## TASK ITEM
Starting with the first line and ending with the line that holds "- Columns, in", repeat the material exactly.

-------- SOURCE MATERIAL

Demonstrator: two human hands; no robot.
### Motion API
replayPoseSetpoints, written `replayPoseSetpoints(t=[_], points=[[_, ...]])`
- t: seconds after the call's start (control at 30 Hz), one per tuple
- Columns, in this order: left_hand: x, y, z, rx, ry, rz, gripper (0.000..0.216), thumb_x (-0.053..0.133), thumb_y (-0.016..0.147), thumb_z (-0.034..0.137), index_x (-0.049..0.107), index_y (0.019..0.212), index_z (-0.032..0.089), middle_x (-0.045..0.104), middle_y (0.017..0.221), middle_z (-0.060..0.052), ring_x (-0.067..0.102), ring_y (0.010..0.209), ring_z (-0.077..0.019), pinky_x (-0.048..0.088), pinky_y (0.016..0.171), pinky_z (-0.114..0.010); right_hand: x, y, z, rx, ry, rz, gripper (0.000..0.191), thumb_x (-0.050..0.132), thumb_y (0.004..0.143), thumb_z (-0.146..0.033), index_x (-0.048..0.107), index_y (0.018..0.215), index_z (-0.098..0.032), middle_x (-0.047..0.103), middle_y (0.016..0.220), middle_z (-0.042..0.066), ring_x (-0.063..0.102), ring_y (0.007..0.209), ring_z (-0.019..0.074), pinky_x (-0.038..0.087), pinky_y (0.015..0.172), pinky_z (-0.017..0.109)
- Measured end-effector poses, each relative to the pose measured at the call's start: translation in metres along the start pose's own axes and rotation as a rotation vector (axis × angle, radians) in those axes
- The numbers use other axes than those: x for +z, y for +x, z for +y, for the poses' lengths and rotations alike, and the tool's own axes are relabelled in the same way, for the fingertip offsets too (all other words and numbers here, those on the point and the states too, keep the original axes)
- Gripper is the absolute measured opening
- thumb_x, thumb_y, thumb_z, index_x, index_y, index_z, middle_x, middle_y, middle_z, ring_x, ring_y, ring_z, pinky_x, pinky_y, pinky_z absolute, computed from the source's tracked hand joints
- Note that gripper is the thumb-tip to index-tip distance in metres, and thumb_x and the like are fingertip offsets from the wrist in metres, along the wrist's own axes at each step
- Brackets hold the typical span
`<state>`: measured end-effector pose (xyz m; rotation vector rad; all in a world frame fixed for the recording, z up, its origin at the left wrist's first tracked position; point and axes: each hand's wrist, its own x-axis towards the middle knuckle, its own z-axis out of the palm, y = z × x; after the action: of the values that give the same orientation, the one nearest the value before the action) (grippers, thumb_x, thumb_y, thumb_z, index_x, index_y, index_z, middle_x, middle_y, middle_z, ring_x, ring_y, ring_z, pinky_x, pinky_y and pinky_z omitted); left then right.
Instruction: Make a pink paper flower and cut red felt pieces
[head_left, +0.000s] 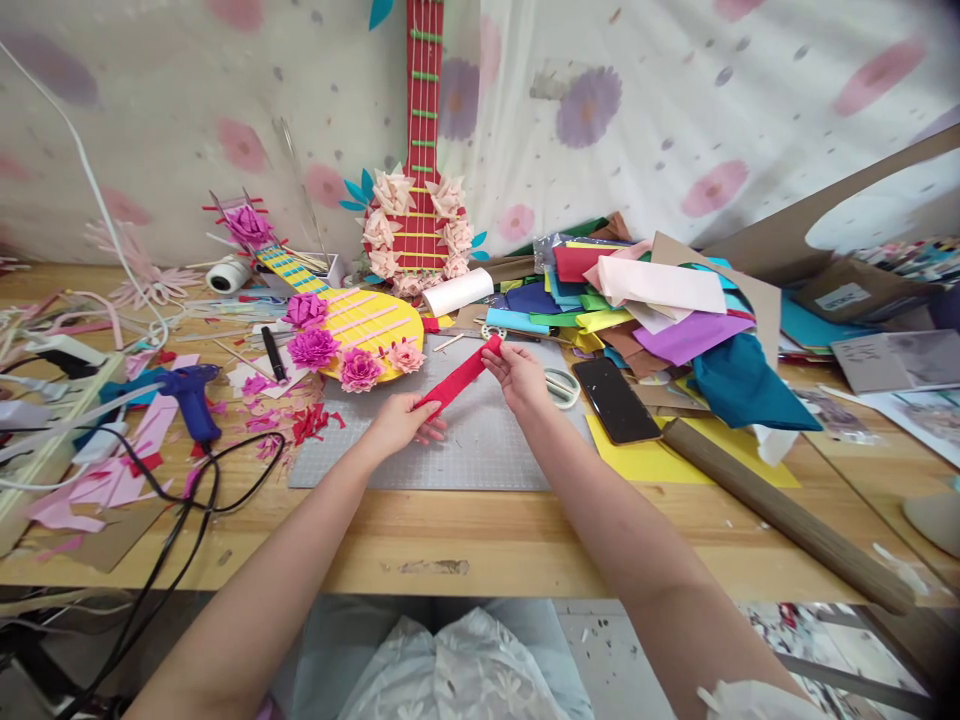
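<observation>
A strip of red crepe paper [459, 382] stretches between my two hands above the grey cutting mat [480, 462]. My left hand [405, 420] pinches its lower left end, and my right hand [519, 375] grips the upper right end. Close to my right hand lie scissors [562, 388] with pale handles, partly hidden behind it. Beyond my left hand rests a yellow paper guitar [382, 330] trimmed with pink and purple paper flowers. Small red paper scraps [311, 425] are scattered on the left edge of the mat.
A red guitar model [424, 130] leans on the back curtain. To the left are a blue glue gun [191, 395], its looping cords and a black marker [274, 352]. On the right are a phone [616, 400], piled coloured paper [600, 285] and a long brown roll [787, 515].
</observation>
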<state>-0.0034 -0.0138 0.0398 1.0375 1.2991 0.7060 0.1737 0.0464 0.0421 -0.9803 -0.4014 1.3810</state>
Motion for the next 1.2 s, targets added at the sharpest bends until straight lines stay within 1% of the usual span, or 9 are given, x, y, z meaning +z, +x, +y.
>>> replayPoseSetpoints(t=[0.2, 0.3, 0.43, 0.6, 0.73, 0.87, 1.03, 1.13, 1.2], points=[[-0.003, -0.002, -0.002, -0.047, -0.002, 0.087, 0.016, 0.058, 0.080, 0.028, 0.057, 0.083, 0.013, 0.069, 0.065, -0.006, 0.065, 0.053, -0.0138, 0.046, 0.046, -0.021, -0.005, 0.003, 0.009, -0.008, 0.033, 0.007, 0.019, 0.054, 0.082, -0.008, 0.045, 0.069, -0.018, 0.066, 0.059, 0.000, 0.068, 0.058, 0.0111, 0.057, 0.058, 0.019], [-0.003, -0.003, -0.001, -0.050, 0.009, 0.104, 0.016, 0.059, 0.080, 0.029, 0.057, 0.081, 0.012, 0.068, 0.062, -0.006, 0.064, 0.052, -0.0137, 0.046, 0.046, -0.021, -0.006, 0.003, 0.011, 0.011, 0.061, 0.030, 0.020, 0.050, 0.083, -0.006, 0.044, 0.068, -0.018, 0.066, 0.058, -0.001, 0.068, 0.058, 0.0109, 0.058, 0.058, 0.020], [-0.005, -0.003, -0.001, -0.030, -0.001, 0.116, 0.019, 0.062, 0.078, 0.031, 0.057, 0.079, 0.012, 0.067, 0.060, -0.005, 0.064, 0.050, -0.0134, 0.046, 0.046, -0.021, -0.005, 0.002, 0.012, 0.039, 0.105, 0.066, 0.022, 0.054, 0.081, -0.005, 0.044, 0.066, -0.018, 0.064, 0.057, -0.002, 0.067, 0.058, 0.0103, 0.058, 0.060, 0.019], [-0.011, -0.002, -0.009, 0.028, 0.028, 0.055, 0.028, 0.067, 0.072, 0.037, 0.058, 0.081, 0.012, 0.069, 0.066, -0.007, 0.065, 0.054, -0.0145, 0.047, 0.048, -0.022, -0.003, 0.002, 0.013, 0.049, 0.104, 0.073, 0.021, 0.054, 0.080, -0.006, 0.045, 0.066, -0.018, 0.063, 0.055, -0.003, 0.066, 0.056, 0.0093, 0.057, 0.055, 0.017], [-0.018, -0.001, -0.016, 0.099, 0.120, 0.076, 0.035, 0.067, 0.068, 0.046, 0.058, 0.077, 0.013, 0.068, 0.063, -0.006, 0.064, 0.052, -0.0146, 0.046, 0.048, -0.023, -0.005, 0.002, 0.013, 0.039, 0.031, 0.054, 0.017, 0.058, 0.078, -0.010, 0.048, 0.067, -0.018, 0.060, 0.052, -0.006, 0.059, 0.045, 0.0049, 0.050, 0.045, 0.011], [-0.022, -0.002, -0.018, 0.155, 0.211, 0.083, 0.033, 0.063, 0.071, 0.046, 0.059, 0.076, 0.014, 0.068, 0.064, -0.006, 0.063, 0.052, -0.0147, 0.045, 0.049, -0.023, -0.007, 0.003, 0.013, 0.032, 0.008, 0.058, 0.016, 0.060, 0.076, -0.011, 0.050, 0.067, -0.018, 0.056, 0.048, -0.008, 0.050, 0.036, 0.0022, 0.044, 0.037, 0.009], [-0.026, -0.003, -0.018, 0.249, 0.387, 0.096, 0.026, 0.056, 0.077, 0.042, 0.062, 0.079, 0.016, 0.071, 0.078, -0.008, 0.067, 0.065, -0.0175, 0.047, 0.054, -0.025, -0.004, 0.003, 0.010, 0.050, 0.065, 0.061, 0.020, 0.056, 0.079, -0.009, 0.047, 0.064, -0.018, 0.059, 0.050, -0.007, 0.057, 0.044, 0.0035, 0.047, 0.043, 0.010], [-0.027, -0.001, -0.022, 0.332, 0.488, 0.157, 0.029, 0.053, 0.079, 0.045, 0.064, 0.082, 0.019, 0.071, 0.080, -0.007, 0.067, 0.071, -0.0189, 0.047, 0.058, -0.026, -0.002, 0.002, 0.006, 0.066, 0.082, 0.026, 0.020, 0.051, 0.082, -0.009, 0.048, 0.065, -0.018, 0.062, 0.054, -0.006, 0.061, 0.049, 0.0039, 0.047, 0.046, 0.011], [-0.027, 0.000, -0.024, 0.365, 0.492, 0.195, 0.031, 0.051, 0.079, 0.047, 0.064, 0.084, 0.020, 0.071, 0.084, -0.006, 0.067, 0.074, -0.0190, 0.047, 0.060, -0.026, -0.001, 0.001, 0.004, 0.059, 0.063, -0.026, 0.018, 0.051, 0.083, -0.010, 0.049, 0.067, -0.018, 0.062, 0.056, -0.006, 0.061, 0.051, 0.0039, 0.048, 0.048, 0.011]])
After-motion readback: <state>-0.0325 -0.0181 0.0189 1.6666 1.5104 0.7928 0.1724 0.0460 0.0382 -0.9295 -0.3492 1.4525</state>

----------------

## ANSWER BOX
Demonstrator: two human hands; no robot.
### Motion API
replayPoseSetpoints, written `replayPoseSetpoints(t=[_], points=[[_, ...]])`
- t: seconds after the call's start (control at 30 Hz), one per tuple
- Columns, in this order: left_hand: x, y, z, rx, ry, rz, gripper (0.000..0.216), thumb_x (-0.053..0.133), thumb_y (-0.016..0.147), thumb_z (-0.034..0.137), index_x (-0.049..0.107), index_y (0.019..0.212), index_z (-0.032..0.089), middle_x (-0.045..0.104), middle_y (0.017..0.221), middle_z (-0.060..0.052), ring_x (-0.067..0.102), ring_y (0.010..0.209), ring_z (-0.077..0.019), pinky_x (-0.048..0.088), pinky_y (0.016..0.171), pinky_z (-0.114..0.010); right_hand: x, y, z, rx, ry, rz, gripper (0.000..0.191), thumb_x (-0.050..0.132), thumb_y (0.004..0.143), thumb_z (-0.146..0.033), index_x (-0.048..0.107), index_y (0.018..0.215), index_z (-0.098..0.032), middle_x (-0.047..0.103), middle_y (0.016..0.220), middle_z (-0.042..0.066), ring_x (-0.063..0.102), ring_y (0.007..0.209), ring_z (-0.019..0.074), pinky_x (-0.038..0.087), pinky_y (0.015..0.172), pinky_z (-0.017..0.109)

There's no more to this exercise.